Avery turned 10 on the 18th.
I can't sleep. My stomach is killing me and I have been having sweats and chills for days- having to change the bed linens.
Happily we had a 'down' weekend(punctuated by me throwing up all over the bathroom etc.) and celebrated with just our immediate family tonight. I will say she had a pretty sweet weekend- gymnastics one evening, a sleepover with one of her gymnastics teammates, mini golf and lazer tag.
I still remember vividly when they held her up, screaming, over me after having a c-section and I couldn't believe she was mine.

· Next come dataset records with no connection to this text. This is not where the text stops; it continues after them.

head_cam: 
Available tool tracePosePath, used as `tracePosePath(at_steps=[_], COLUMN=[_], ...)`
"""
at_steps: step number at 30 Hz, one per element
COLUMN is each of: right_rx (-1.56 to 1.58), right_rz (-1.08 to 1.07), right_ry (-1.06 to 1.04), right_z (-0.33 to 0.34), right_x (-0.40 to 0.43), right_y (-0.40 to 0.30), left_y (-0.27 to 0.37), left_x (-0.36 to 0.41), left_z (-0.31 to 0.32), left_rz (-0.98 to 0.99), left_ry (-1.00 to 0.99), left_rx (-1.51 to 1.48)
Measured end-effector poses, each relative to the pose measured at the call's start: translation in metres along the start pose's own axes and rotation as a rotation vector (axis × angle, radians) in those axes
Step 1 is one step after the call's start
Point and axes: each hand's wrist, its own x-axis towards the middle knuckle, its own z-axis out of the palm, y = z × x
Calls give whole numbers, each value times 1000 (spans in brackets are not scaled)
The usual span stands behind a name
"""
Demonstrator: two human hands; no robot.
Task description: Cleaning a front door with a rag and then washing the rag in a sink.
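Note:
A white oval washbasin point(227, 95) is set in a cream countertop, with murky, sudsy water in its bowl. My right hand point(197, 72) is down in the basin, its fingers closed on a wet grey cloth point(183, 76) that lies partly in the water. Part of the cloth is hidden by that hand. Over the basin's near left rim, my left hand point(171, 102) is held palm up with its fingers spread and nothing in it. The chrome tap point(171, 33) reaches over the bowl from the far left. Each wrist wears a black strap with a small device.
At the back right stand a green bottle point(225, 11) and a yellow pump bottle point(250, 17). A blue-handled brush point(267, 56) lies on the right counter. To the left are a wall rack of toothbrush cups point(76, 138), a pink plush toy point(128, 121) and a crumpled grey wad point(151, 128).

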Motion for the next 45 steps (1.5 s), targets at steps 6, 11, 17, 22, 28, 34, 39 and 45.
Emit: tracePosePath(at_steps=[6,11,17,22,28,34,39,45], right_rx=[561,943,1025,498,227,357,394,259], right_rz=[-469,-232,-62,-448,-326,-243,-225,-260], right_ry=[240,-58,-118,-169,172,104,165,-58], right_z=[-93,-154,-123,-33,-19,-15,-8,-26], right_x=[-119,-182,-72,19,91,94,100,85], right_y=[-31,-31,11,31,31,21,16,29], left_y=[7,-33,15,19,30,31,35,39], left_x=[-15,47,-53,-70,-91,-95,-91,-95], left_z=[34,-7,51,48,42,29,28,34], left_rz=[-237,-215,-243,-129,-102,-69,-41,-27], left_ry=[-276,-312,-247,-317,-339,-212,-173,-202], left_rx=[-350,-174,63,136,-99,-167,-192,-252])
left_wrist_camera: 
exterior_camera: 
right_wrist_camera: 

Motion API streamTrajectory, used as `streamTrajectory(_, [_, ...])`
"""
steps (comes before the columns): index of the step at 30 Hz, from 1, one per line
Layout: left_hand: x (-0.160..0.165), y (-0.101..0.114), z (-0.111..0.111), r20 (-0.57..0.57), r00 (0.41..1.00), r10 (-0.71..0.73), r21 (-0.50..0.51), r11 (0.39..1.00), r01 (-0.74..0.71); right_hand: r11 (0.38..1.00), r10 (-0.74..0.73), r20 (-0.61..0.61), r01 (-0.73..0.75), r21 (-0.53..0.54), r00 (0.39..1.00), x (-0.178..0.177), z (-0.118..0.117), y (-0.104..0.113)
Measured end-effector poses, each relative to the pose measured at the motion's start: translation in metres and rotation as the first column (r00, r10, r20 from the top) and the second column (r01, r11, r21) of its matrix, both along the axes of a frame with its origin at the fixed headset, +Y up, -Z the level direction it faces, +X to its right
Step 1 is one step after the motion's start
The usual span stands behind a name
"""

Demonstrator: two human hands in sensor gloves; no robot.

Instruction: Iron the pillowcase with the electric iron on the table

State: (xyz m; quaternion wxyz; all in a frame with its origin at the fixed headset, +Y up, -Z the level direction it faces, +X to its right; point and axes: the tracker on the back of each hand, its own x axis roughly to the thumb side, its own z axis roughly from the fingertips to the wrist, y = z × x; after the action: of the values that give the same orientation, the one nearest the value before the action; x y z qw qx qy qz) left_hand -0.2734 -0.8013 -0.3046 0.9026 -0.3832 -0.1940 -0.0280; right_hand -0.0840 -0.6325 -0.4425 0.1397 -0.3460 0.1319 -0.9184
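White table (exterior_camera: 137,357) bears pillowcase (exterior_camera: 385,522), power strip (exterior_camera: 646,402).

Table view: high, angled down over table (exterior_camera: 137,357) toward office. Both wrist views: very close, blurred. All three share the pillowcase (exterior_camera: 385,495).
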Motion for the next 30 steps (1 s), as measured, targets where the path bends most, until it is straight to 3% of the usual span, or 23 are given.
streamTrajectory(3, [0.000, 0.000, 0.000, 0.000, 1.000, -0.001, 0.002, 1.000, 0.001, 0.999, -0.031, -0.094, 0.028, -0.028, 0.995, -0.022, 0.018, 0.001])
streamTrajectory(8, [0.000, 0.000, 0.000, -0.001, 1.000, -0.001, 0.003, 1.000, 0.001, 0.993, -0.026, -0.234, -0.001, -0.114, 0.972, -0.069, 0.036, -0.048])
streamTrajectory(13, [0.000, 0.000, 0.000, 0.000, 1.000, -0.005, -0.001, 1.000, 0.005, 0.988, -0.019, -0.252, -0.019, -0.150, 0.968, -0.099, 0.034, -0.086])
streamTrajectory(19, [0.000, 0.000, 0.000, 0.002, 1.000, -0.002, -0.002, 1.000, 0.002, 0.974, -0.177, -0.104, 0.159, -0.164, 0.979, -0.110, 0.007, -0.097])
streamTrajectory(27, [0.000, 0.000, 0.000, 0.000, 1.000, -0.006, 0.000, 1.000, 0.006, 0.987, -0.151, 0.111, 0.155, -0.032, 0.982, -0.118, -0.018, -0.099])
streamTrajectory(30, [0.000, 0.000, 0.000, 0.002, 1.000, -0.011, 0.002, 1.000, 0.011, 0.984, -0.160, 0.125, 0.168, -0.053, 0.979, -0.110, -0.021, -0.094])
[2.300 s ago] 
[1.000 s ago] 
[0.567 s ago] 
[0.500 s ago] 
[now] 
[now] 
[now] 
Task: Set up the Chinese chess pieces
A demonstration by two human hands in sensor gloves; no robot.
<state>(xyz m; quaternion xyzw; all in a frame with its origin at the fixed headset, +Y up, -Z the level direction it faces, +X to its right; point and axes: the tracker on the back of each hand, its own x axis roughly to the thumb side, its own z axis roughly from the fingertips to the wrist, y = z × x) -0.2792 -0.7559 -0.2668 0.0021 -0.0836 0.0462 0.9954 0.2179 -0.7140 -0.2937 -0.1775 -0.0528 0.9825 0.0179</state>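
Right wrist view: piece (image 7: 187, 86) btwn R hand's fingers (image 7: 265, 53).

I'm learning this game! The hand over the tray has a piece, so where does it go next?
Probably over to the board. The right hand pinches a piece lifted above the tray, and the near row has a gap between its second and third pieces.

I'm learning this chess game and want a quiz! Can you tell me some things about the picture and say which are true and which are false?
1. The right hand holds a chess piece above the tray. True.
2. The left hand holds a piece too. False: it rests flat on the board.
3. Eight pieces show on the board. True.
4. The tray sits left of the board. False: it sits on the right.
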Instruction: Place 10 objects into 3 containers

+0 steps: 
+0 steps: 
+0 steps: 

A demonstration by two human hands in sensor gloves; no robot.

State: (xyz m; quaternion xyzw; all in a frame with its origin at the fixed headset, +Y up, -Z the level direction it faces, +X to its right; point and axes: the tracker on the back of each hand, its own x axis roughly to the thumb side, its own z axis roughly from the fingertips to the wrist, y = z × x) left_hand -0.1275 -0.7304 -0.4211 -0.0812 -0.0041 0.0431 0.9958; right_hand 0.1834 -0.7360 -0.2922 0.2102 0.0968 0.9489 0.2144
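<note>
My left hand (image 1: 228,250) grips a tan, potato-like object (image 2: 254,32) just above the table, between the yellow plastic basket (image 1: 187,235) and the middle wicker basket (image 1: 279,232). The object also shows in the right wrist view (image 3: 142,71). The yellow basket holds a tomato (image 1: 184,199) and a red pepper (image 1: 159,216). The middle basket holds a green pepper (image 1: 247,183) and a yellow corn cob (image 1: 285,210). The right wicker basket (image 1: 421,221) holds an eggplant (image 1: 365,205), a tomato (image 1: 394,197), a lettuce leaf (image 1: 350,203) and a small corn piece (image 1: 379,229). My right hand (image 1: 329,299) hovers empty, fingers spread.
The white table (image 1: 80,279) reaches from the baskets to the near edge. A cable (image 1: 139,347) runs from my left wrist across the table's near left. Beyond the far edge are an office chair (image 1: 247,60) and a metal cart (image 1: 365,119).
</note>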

She was so perfect, beautiful- she also didn't have a huge head of dark hair like Vi did so I thought in my drugged, low-blood-pressure state that there was some sort of mix-up.
I remember two student nurses(I had, between passing out from low blood pressure, managed to consent to having like 20 nursing students observe the c-section) came with me to recovery and thanked me profusely because they said it was the first birth either of them had ever seen and the would never forget it. I think about that, sometimes, because it is one of those things you never really do forget- the first time you see life, any kind of life come into the world.
10 years ago, I held Avery in my arms and she was a blank slate. And these have been the best ten years of my life watching that slate being written on. That is too small an analogy, I think- maybe more like watching a magnificient book being carefully written.
What I feel right now is gratitude- and a little sadness, nostalgia. It is going by far too fast- 10 years come and gone gone just like that, in the blink of an eye.
She grows more amazing by the day, as she grows into herself.
Sometimes I wonder why some of us lead smaller lives than others. I always thought people who punched the clock at the same job, lived in the same hous, raised their kids, went to soccer practice and waited in pick-up lines at school were mediocre.
I've come to understand that I can get as many degrees as I want, work at a job where I fly around the country, write a bestseller, write a song- compose a symphony, run for President. But no matter what else I do in my life, these girls, they are my magna opera.
No matter what else I have done in my life, it all led to this- whichever numerous tracks I could have gone down that disappeared as I fell in love with and married Dean, had Viola, then Avery. This is the greatest thing I have done and these three people are the ones who have given me the most joy in life.
The clock keeps ticking. This is my life now. I don't know what I gave up for it but those nebulous sacrafices- I would make them again and again. 10 years come and gone but so much joy- and that is a gift that can never be taken from me.